Pan Jianji, Xu Yuanji, Qiu Sufang, Zong Jingfeng, Guo Qiaojuan, Zhang Yu, Lin Shaojun, Lu Jiade J
*Department of Radiation Oncology, Fujian Provincial Cancer Hospital, Provincial Clinical College of Fujian Medical University, Fuzhou, Fujian, People's Republic of China †Department of Radiation Oncology, National University Cancer Institute, National University Health System, National University of Singapore, Republic of Singapore.
Am J Clin Oncol. 2015 Apr;38(2):189-96. doi: 10.1097/COC.0b013e31828f5c96.
The Chinese 1992 staging system for nasopharyngeal carcinoma (NPC) was revised in 2008 and was renamed as the Chinese 2008 staging system. The seventh edition of the American Joint Committee on Cancer (AJCC) staging manual also defined new rules for classifying NPC in 2010. The purpose of the current study is to compare the 2 in terms of patient distribution and efficacy in predicting prognosis.

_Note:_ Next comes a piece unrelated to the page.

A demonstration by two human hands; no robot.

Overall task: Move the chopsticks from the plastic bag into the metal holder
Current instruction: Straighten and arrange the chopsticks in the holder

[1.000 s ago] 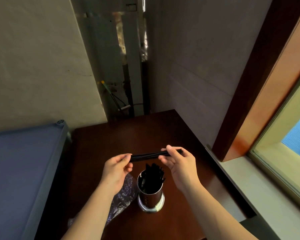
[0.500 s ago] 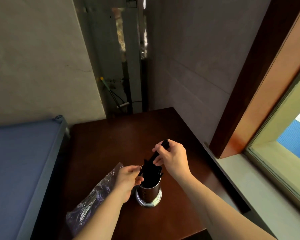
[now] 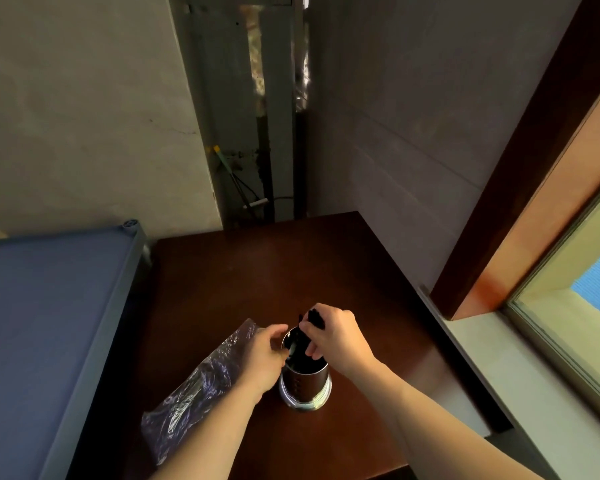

A total of 816 patients with untreated nondisseminated NPC who underwent magnetic resonance imaging scan of the nasopharynx and neck were studied retrospectively. All magnetic resonance imaging scans were reevaluated independently by 2 radiologists specialized in head and neck cancers. All patients were restaged according to the Chinese 2008 staging system and the AJCC staging system of NPC.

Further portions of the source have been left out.